Frequently asked questions

What is a long call on KNX?
A long call on KNX is the long call strategy applied to KNX (stock). The strategy is structurally bullish: A long call buys upside exposure with a fixed maximum loss equal to the premium paid; profit accrues if the underlying closes above the strike plus premium at expiration. With KNX stock trading near $76.04, the strikes shown on this page are snapped to the nearest listed KNX chain strike and the premiums come straight from the end-of-day bid/ask midpoint.
How are KNX long call max profit and max loss calculated?
Max profit is unbounded; max loss equals the premium paid times 100. Breakeven is strike plus premium. For the KNX long call priced from the end-of-day chain at a 30-day expiry (ATM IV 41.10%), the computed maximum profit is unbounded per contract and the computed maximum loss is -$400.00 per contract.
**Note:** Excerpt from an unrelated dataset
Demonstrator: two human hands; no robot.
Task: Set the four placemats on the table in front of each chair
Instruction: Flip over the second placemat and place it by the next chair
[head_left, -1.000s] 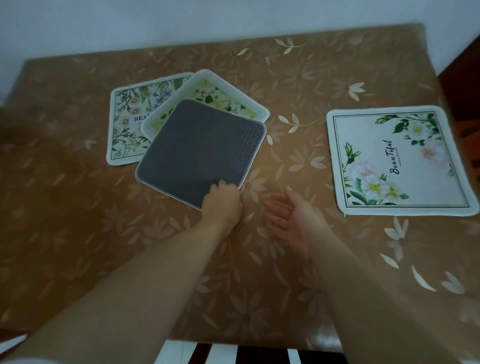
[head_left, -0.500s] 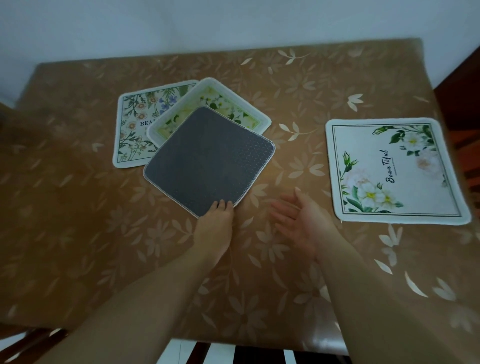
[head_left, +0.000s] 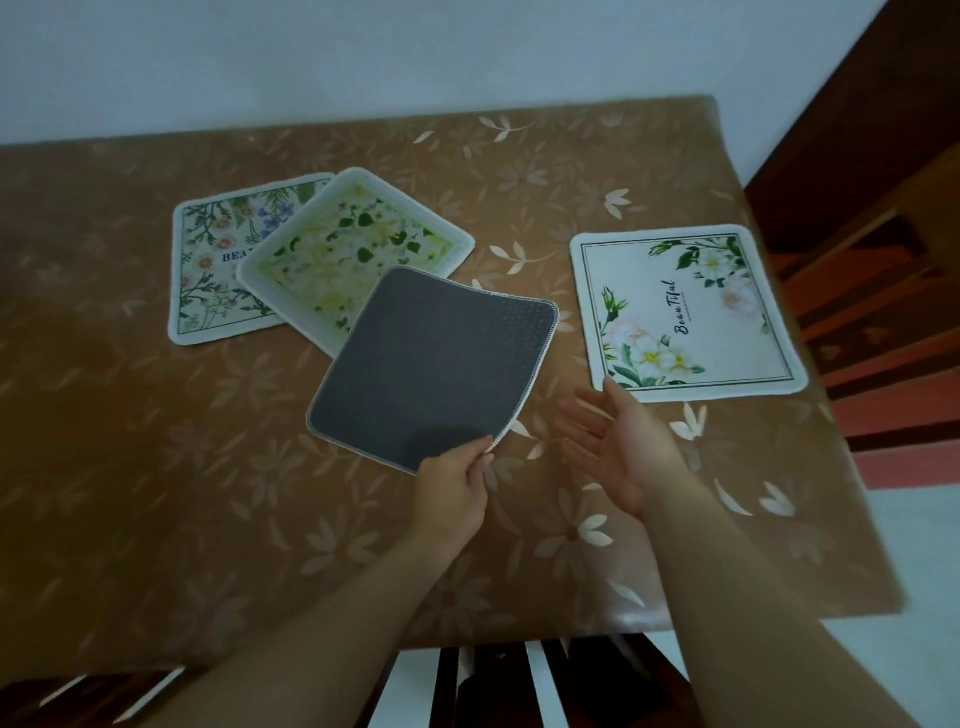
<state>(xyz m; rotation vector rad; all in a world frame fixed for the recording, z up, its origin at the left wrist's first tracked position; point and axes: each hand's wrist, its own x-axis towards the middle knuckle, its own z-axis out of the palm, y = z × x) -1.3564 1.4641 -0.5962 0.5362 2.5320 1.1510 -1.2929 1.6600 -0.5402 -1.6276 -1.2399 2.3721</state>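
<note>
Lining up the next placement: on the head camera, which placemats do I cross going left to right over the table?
Wildflower placemat → yellow-green leafy placemat → grey-backed placemat, pinched at its near corner by the left hand → white rose placemat, lying alone by the right edge.

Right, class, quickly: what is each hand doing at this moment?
Left hand: closed, pinching the near corner of the grey face-down placemat.
Right hand: open, palm up, holding nothing.
</note>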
Live intraday quotes will differ as the chain moves through the trading session.
What is the breakeven for a KNX long call?
The breakeven for the KNX long call priced on this page is roughly $79.00 at expiration, derived from end-of-day chain premiums. Breakeven is the underlying price at which the strategy's P&L crosses zero ignoring transaction costs and assignment risk. The current KNX market-implied 1-standard-deviation expected move is approximately 11.78%; if the move sits well outside the breakeven distance, the structure's risk-reward becomes correspondingly tighter.
When should you consider a long call on KNX?
Long calls on KNX express a bullish thesis with defined risk; traders use them ahead of KNX catalysts (earnings, product launches, macro events) when the expected upside justifies the premium and theta decay.
How does current KNX implied volatility affect this long call?
KNX ATM IV is at 41.10% with IV rank near 44.86%, which is mid-range against its 1-year history. Strategy selection depends more on directional thesis and expected move than on a strong IV signal.